Check every line of the data for the string "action" and copy the ones that have it.

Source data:
╭──

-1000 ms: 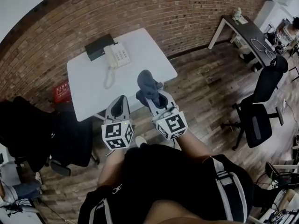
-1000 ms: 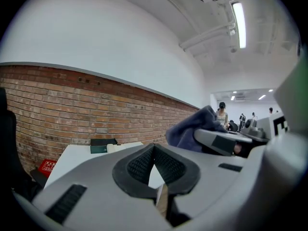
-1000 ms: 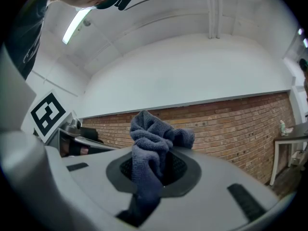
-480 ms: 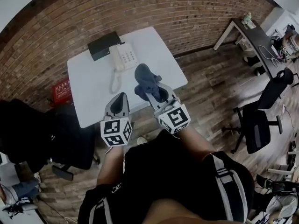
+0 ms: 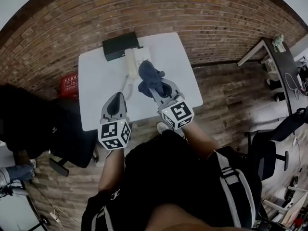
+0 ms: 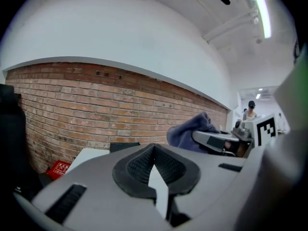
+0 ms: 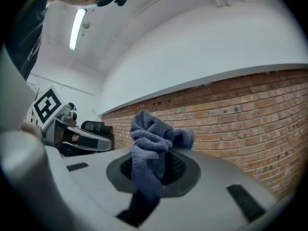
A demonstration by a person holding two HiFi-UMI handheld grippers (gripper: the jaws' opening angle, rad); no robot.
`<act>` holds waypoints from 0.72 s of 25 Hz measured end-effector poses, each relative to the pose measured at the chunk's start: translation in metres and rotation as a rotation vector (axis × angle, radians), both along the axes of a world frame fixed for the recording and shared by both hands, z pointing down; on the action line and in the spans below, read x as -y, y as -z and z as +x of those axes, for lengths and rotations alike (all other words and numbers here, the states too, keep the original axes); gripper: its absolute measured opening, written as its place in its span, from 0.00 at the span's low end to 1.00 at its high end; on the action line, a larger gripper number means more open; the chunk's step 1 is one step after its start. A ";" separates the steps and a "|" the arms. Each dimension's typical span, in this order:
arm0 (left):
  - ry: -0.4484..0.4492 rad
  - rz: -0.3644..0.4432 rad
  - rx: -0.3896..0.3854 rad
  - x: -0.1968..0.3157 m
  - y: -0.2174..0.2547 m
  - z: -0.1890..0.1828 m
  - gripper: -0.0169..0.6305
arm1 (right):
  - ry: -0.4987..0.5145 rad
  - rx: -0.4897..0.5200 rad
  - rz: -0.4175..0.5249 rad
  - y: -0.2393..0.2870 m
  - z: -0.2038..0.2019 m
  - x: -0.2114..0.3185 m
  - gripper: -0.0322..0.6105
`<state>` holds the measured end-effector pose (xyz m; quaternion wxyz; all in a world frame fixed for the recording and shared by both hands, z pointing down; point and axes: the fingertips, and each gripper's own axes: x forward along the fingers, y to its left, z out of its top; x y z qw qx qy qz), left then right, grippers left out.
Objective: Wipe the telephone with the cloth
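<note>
The telephone has come nearer, now upper centre, partly hidden by the grey cloth clenched in the right gripper; the left gripper is closed on nothing, so a wipe could push the unsteadied phone aside.

Bare near half of table, telephone and black box at far edge, brick wall behind
</note>
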<state>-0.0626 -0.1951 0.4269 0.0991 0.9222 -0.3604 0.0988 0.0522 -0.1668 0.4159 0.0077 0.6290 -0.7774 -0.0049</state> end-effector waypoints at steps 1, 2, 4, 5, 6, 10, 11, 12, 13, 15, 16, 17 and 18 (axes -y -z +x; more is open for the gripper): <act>0.027 0.005 0.006 0.007 0.000 0.002 0.03 | 0.020 0.007 -0.006 -0.003 0.007 0.012 0.11; 0.055 0.007 0.011 0.014 0.000 0.003 0.03 | 0.037 0.017 -0.012 -0.005 0.015 0.023 0.11; 0.106 0.004 0.012 0.028 -0.001 0.007 0.03 | 0.063 0.043 -0.023 -0.011 0.031 0.047 0.11; 0.127 0.000 0.013 0.033 -0.002 0.010 0.03 | 0.076 0.052 -0.027 -0.013 0.038 0.058 0.11; 0.146 -0.004 0.018 0.038 -0.004 0.012 0.03 | 0.091 0.056 -0.031 -0.016 0.044 0.069 0.11; 0.220 -0.023 0.038 0.048 -0.010 0.017 0.03 | 0.167 0.055 -0.064 -0.026 0.058 0.108 0.11; 0.237 -0.026 0.039 0.049 -0.011 0.017 0.03 | 0.194 0.049 -0.074 -0.030 0.059 0.117 0.11; 0.254 -0.027 0.042 0.050 -0.011 0.016 0.03 | 0.222 0.039 -0.084 -0.033 0.058 0.127 0.11; 0.273 -0.027 0.044 0.052 -0.012 0.015 0.03 | 0.248 0.026 -0.093 -0.037 0.058 0.136 0.11; 0.313 -0.032 0.049 0.054 -0.016 0.011 0.03 | 0.291 0.002 -0.114 -0.047 0.056 0.154 0.11; 0.333 -0.037 0.053 0.055 -0.020 0.009 0.03 | 0.307 -0.005 -0.129 -0.054 0.056 0.162 0.11; 0.353 -0.043 0.057 0.056 -0.023 0.006 0.03 | 0.319 -0.009 -0.145 -0.061 0.056 0.171 0.11; 0.370 -0.048 0.059 0.056 -0.026 0.004 0.03 | 0.329 -0.011 -0.162 -0.068 0.056 0.179 0.11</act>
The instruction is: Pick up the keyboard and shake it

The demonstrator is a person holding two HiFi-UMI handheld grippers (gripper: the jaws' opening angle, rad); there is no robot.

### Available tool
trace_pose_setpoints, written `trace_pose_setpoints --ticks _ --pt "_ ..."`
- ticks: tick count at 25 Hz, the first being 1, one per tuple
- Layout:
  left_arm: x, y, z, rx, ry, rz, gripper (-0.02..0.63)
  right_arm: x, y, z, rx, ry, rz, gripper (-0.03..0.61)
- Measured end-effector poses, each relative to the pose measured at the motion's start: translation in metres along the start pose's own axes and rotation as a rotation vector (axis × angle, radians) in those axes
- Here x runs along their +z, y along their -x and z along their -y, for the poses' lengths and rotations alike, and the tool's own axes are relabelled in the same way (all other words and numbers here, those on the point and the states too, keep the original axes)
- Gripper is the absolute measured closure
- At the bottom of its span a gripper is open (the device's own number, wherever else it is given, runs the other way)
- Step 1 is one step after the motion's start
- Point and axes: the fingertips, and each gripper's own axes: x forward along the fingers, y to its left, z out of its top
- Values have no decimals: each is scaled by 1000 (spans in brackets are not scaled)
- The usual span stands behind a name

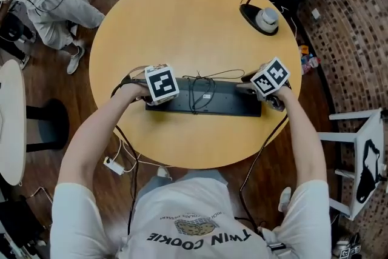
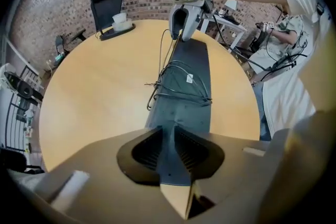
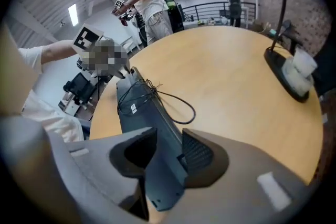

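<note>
- Round wooden worktop [image 1: 182,21], with wood floor around.
- Left hand-held gripper [image 2: 172,147]: clamped on left end of dark keyboard [image 1: 212,101].
- Keyboard: across worktop's near half, cable [image 1: 195,91] wound round its middle.
- Right hand-held gripper [image 3: 165,157]: clamped on keyboard's right end.
- Lamp base [image 1: 265,20]: far right, well apart.

Ends of keyboard [image 1: 209,97] hidden under left gripper [image 1: 155,94] and right gripper [image 1: 260,88]. Keyboard's label [image 2: 189,78] too small to read. Far right: desk lamp [image 3: 277,56] head cut off by top edge.
</note>
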Motion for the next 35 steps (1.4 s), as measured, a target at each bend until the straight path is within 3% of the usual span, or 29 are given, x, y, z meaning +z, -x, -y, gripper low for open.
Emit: trace_pose_setpoints --ticks 3,6,8,13,17,23,27,32,35 --pt "-7 11 32 -1 41 65 548 -1 4 -32 -84 -26 80 437" --pt "-13 23 48 84 65 160 555 -6 2 -71 -165 -48 144 437" --pt "-24 31 67 97 80 195 556 -8 -2 -103 -192 -63 177 437" --pt "-44 45 138 78 93 275 582 -27 -9 -187 -249 -90 251 437" --pt "-30 67 194 33 115 428 587 -43 -10 -251 -276 -141 348 439" --pt "-4 109 264 42 235 633 589 -58 -4 -332 -310 -184 514 439" --pt "-5 132 305 139 340 758 594 -63 11 -378 -342 -282 690 439" --pt "-1 132 367 235 463 838 594 -106 37 -420 -429 -384 833 439" --pt "8 128 408 265 549 870 594 -145 45 -447 -431 -427 878 439"
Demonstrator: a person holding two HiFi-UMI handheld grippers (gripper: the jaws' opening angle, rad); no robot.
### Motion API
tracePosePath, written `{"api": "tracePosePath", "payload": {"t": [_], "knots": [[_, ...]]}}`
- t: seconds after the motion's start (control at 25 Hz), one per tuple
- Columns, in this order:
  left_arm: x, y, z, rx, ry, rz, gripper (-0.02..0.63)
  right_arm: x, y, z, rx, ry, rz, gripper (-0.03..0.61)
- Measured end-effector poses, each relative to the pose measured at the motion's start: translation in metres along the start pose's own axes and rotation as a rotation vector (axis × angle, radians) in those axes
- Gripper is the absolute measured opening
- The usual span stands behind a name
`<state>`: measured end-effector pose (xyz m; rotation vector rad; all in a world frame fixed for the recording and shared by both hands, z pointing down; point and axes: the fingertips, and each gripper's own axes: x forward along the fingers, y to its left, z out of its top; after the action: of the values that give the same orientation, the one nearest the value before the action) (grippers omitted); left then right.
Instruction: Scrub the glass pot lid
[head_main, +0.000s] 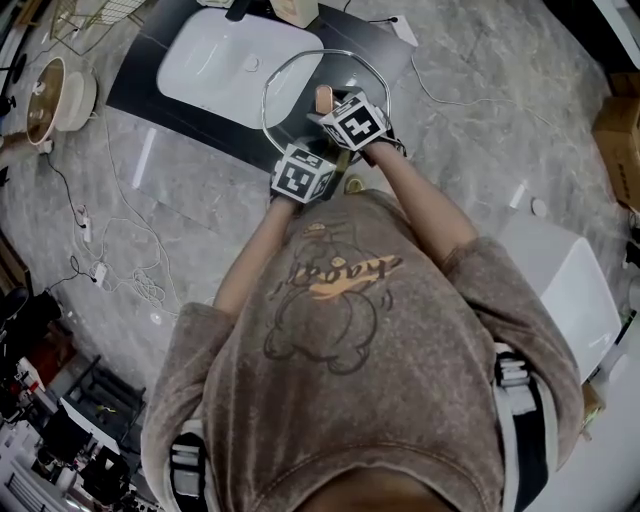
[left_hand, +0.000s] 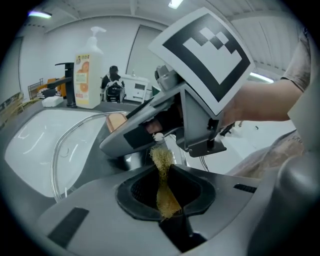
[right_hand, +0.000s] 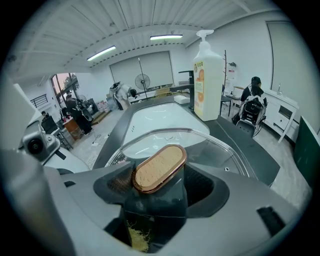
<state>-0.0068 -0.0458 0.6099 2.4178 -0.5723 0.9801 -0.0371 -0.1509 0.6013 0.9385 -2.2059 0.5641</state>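
1. Right now, your right gripper (right_hand: 156, 202) is clamped on the dark stem of the glass pot lid's (right_hand: 220, 150) knob (right_hand: 159, 169). The jaws stand wide, one pad on each side of the stem. The knob's oval, copper-rimmed top is tilted up toward the camera.
2. Your left gripper (left_hand: 166, 200) has its jaws pressed nearly together, pinching a thin strip of yellow fibre scrubber (left_hand: 161, 161).
3. The scrubber's frayed end pokes out toward 12 o'clock. It sits just under your right gripper and close to the lid's rim. You cannot tell whether it touches the glass.
4. In the head view, the lid lies at 12 o'clock from your two marker cubes. It overlaps the dark counter (head_main: 150, 85) and the near right edge of the white sink (head_main: 215, 65).
5. From the knob in the right gripper view, the soap bottle (right_hand: 207, 80) stands at 1 o'clock, well beyond the lid, on the counter beside the sink.
6. In the head view, a round pot (head_main: 48, 100) sits on the floor at 9 o'clock, well apart from the sink.
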Motion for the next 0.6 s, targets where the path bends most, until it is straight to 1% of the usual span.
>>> {"api": "tracePosePath", "payload": {"t": [0.16,0.6], "knots": [[-0.001,0.005,-0.005,0.036,0.014,0.031,0.066,0.000,0.000,0.001,-0.002,-0.001,0.002,0.301],[-0.030,0.047,-0.024,0.005,0.009,0.141,0.067,0.002,-0.002,-0.002,-0.006,-0.008,0.006,0.301]]}}
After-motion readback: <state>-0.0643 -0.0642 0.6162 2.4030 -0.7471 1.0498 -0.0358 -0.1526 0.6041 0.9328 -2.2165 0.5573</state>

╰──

**RESULT FOR THIS EXERCISE:**
`<act>` holds waypoints from 0.72 s of 25 Hz measured end-effector poses, each relative to the pose measured at the chunk's start: translation in metres and rotation as a rotation vector (axis × angle, radians), both along the axes of a world frame fixed for the recording and shared by both hands, z pointing down; on the action line and in the spans below, read x as -y, y as -z and z as +x of those axes, for lengths and rotations alike (all other words and numbers here, the states too, keep the original axes); gripper: its absolute measured opening, written as its place in its span, from 0.00 at the span's low end to 1.00 at its high end; on the action line, a larger gripper number means more open; the chunk's step 1 is one step after its start. A ";" separates the steps and a "|" the arms. Each dimension's typical span, in this order:
`<state>`: measured end-effector pose (xyz m; rotation vector rad; all in a world frame fixed for the recording and shared by both hands, z pointing down; point and axes: the fingertips, and each gripper's own axes: x forward along the fingers, y to its left, z out of its top; after the action: of the values that give the same orientation, the one nearest the value before the action) (grippers omitted); left then right.

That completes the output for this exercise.